James will put the ball in the basket, first and foremost. He'll provide energy and personality, and he'll be a solid mentor for some of Minnesota's younger players. In the fourth quarter, he won't leave Garnett stranded. That alone should translate into a few more victories for the Timberwolves. That means a happier Garnett, which is worth every penny, and then some. 

*6. Melvin Ely, Charlotte*: It's very difficult for quality young big men to be had for cheap, but that's the situation here. Ely is waiting on a qualifying offer that would keep him with the Bobcats, but the Spurs had an interest in him earlier this offseason, and the Nets are thought to be currently pondering acquiring him in a sign-and-trade. 
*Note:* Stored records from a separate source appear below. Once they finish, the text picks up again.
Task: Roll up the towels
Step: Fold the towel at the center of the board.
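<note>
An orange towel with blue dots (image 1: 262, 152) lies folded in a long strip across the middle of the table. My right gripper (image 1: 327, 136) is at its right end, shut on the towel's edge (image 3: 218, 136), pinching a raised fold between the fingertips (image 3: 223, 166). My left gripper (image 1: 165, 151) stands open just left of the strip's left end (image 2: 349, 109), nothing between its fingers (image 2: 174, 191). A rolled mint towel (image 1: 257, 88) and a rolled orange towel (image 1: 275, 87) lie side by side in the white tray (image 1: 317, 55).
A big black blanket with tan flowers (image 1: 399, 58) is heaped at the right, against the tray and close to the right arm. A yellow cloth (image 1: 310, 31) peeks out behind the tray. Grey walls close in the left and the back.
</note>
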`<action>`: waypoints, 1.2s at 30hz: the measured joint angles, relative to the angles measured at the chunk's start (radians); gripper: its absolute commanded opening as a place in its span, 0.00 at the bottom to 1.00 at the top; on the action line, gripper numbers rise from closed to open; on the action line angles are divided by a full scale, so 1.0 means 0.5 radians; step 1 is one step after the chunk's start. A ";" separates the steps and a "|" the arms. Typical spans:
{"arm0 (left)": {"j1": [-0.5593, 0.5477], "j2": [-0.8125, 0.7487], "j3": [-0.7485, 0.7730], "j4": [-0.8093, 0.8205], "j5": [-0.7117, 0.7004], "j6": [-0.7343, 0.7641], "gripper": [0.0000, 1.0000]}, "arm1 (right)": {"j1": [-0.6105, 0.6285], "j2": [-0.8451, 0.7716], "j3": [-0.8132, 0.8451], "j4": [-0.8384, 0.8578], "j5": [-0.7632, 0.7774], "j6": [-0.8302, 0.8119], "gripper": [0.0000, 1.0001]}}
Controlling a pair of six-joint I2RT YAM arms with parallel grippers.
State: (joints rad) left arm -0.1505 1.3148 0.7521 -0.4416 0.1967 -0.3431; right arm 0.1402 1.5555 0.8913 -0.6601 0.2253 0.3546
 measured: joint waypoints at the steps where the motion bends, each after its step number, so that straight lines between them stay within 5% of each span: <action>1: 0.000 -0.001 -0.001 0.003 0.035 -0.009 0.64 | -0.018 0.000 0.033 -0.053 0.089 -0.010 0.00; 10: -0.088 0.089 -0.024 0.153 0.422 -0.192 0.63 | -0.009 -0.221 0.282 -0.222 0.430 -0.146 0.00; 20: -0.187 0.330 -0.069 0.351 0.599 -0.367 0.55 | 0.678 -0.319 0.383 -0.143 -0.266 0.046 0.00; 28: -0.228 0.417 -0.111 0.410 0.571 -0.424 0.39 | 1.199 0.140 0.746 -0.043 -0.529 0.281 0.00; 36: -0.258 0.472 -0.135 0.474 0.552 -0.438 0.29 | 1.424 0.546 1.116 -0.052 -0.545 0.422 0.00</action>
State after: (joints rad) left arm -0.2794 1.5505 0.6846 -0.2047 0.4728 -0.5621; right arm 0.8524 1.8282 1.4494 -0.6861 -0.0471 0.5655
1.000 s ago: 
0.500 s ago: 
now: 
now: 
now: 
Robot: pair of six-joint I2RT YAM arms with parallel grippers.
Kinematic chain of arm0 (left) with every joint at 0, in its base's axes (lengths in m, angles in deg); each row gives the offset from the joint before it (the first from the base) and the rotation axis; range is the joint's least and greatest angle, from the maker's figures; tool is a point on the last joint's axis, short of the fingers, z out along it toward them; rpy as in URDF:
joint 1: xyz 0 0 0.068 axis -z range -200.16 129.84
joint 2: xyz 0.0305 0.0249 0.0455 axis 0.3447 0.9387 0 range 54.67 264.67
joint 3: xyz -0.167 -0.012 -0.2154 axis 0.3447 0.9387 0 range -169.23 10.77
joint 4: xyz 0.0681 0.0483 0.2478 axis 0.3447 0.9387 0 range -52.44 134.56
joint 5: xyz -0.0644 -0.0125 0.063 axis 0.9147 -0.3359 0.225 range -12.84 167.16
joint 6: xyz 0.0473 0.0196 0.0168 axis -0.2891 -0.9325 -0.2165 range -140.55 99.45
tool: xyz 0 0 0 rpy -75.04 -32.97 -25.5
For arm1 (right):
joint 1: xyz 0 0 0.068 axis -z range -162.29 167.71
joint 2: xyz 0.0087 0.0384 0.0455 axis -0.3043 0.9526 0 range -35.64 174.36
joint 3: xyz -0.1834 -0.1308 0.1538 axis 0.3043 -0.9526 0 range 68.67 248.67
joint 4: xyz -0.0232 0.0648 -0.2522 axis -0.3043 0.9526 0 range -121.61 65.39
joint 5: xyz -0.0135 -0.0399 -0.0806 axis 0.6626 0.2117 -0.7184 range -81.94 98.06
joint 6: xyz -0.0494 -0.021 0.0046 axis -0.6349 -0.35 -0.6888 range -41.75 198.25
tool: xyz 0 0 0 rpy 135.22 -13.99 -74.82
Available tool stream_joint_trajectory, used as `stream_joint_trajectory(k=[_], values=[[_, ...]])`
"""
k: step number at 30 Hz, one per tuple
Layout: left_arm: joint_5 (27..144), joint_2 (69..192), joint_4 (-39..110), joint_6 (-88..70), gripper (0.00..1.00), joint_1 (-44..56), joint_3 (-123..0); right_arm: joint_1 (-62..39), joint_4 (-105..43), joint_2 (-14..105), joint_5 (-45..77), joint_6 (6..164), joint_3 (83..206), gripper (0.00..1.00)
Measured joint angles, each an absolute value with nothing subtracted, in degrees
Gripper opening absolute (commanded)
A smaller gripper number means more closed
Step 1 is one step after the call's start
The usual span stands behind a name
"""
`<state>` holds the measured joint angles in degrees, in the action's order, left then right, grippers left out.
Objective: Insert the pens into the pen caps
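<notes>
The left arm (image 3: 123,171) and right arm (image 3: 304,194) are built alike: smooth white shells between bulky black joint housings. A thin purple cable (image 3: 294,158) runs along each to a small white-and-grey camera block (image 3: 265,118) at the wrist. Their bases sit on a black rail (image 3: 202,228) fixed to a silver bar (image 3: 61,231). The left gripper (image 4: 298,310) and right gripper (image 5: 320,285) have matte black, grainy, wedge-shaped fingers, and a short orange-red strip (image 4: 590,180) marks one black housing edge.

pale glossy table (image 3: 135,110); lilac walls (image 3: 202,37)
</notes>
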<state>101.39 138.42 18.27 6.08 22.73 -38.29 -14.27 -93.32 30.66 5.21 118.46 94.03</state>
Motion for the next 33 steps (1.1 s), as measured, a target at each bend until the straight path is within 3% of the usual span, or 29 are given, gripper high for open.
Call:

Ely is a former lottery pick who helped make up for the absences of Emeka Okafor and Sean May last season, averaging highs in points (9.8) and rebounds (4.9). His frame allows him to play at either power forward and center, making him a significant asset, especially since he won't break your bank. 

*7. Jackie Butler, San Antonio*: If you're the New York Knicks and have $30 million committed to Jerome James, why wouldn't you match an three-year, $7 million deal to a young center that actually looks like he's got some upside? The obvious answer is: Because you're the Knicks. 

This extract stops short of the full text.